- [PROBLEM REQUIREMENTS] Where the line with "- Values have" appears below, start writing out lines exactly, and finish with the line with "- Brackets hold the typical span", which is included; write out nothing else.

BEGIN INFORMATION SHOWN

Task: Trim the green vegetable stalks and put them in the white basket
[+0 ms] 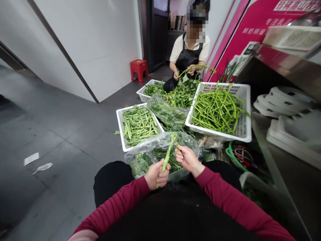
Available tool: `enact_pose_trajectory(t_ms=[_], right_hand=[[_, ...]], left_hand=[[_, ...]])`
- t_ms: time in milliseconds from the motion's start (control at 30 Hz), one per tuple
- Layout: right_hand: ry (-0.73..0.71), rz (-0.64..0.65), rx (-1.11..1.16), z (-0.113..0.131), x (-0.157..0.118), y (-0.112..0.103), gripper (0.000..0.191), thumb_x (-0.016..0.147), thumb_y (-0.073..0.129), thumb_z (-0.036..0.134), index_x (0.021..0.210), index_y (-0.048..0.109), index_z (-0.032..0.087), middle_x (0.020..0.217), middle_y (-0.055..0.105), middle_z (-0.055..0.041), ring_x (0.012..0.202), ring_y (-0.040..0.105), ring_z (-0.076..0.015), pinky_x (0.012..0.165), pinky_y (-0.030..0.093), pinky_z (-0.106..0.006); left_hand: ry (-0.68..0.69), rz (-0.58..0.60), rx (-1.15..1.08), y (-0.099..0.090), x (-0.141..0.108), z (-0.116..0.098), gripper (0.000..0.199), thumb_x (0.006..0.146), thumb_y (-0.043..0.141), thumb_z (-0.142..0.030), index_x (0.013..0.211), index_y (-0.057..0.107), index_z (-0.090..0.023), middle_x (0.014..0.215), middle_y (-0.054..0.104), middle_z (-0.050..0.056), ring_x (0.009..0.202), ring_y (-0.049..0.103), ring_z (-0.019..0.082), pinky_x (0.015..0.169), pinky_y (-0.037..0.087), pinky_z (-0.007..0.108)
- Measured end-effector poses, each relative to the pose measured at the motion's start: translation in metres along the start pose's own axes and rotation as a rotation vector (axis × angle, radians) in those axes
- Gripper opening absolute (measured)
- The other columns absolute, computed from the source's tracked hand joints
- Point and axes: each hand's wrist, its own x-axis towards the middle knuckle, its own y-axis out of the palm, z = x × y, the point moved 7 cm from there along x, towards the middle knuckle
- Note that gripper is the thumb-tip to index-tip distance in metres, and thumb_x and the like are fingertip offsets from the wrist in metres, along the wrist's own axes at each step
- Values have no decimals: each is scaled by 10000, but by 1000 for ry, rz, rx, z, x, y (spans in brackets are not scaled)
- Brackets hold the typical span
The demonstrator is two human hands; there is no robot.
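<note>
My left hand is closed around the lower part of a broccolini stalk, which tilts upward with its budded tip at the top. Close beside that tip, my right hand pinches a small green bit, too small to tell whether leaf or side shoot. Beneath both hands, between my knees, lies an open clear plastic bag of leafy green stalks. Trimmed stalks of the same kind fill a white basket just beyond, on the left.
Long thin green stems lie in a white basket at right. Another bag of greens sits farther off. Opposite me, a co-worker handles a leafy stem above a heap. A red stool stands by the wall.
</note>
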Motion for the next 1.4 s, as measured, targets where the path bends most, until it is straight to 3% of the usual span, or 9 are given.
enact_pose_trajectory(t_ms=[300, 433, 500, 633, 767, 1033, 1167, 1267, 1400], right_hand=[[-97, -9, 12, 0, -13, 16, 377, 708, 637, 351, 582, 324, 183, 484, 279, 88, 399, 199, -28, 366, 130, -173], [187, -15, -102, -42, -23, 12, 404, 672, 649, 367, 583, 293, 198, 450, 232, 109, 377, 158, -26, 353, 87, -172], [232, -68, -121, -50, -25, 4, 372, 653, 659, 343, 605, 320, 199, 447, 230, 114, 373, 148, -26, 352, 69, -172], [-21, -118, 4, -15, -19, -2, 310, 671, 653, 325, 638, 376, 190, 460, 216, 112, 378, 167, -28, 354, 110, -168], [-135, -84, 36, 15, -15, 8, 377, 692, 652, 338, 583, 325, 184, 488, 300, 83, 396, 225, -30, 357, 155, -169], [-142, -109, 43, 7, -14, 3, 392, 677, 645, 310, 560, 291, 190, 465, 245, 98, 383, 204, -26, 347, 150, -161], [147, -69, -253, -42, -22, -1, 367, 658, 632, 359, 572, 314, 197, 425, 263, 108, 349, 188, -22, 332, 121, -156], [283, -145, -481, -73, -23, -17, 332, 648, 609, 399, 607, 343, 204, 431, 341, 95, 333, 241, -38, 318, 138, -163], [218, -222, -951, -59, 3, -54, 309, 665, 586, 421, 591, 382, 201, 444, 394, 60, 370, 348, -77, 360, 242, -199]], left_hand=[[-101, 58, 34, 12, -2, 10, 423, 845, 240, -536, 679, 412, -187, 397, 288, -70, 250, 190, 62, 236, 208, 167], [-34, -28, 59, 5, 0, 4, 428, 832, 253, -557, 655, 388, -191, 377, 272, -80, 239, 164, 60, 227, 198, 167], [-29, -66, 67, 2, 0, 3, 429, 826, 260, -566, 648, 377, -193, 377, 271, -82, 240, 157, 59, 228, 193, 167], [-70, -77, 110, 3, 1, 8, 430, 823, 255, -571, 646, 367, -195, 381, 280, -79, 247, 173, 62, 232, 198, 168], [-31, -168, 202, 2, 1, 9, 427, 819, 259, -578, 663, 374, -198, 372, 283, -85, 244, 170, 61, 224, 194, 165], [103, -355, 451, -8, 0, 4, 417, 777, 356, -596, 716, 397, -185, 384, 321, -99, 243, 225, 41, 253, 230, 154], [277, -529, 662, -15, -4, -16, 398, 757, 414, -571, 702, 406, -177, 411, 369, -89, 254, 274, 38, 258, 225, 154], [344, -624, 768, -18, -8, -25, 396, 742, 437, -568, 676, 404, -179, 416, 379, -87, 254, 284, 37, 254, 216, 154], [345, -705, 669, -29, -12, -23, 391, 739, 437, -569, 692, 410, -182, 410, 374, -90, 250, 275, 38, 256, 204, 152]])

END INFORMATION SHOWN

- [WRITTEN RESPONSE]
- Values have no decimals: each is scaled by 10000, but by 1000 for ry, rz, rx, z, x, y (spans in brackets are not scaled)
- Brackets hold the typical span

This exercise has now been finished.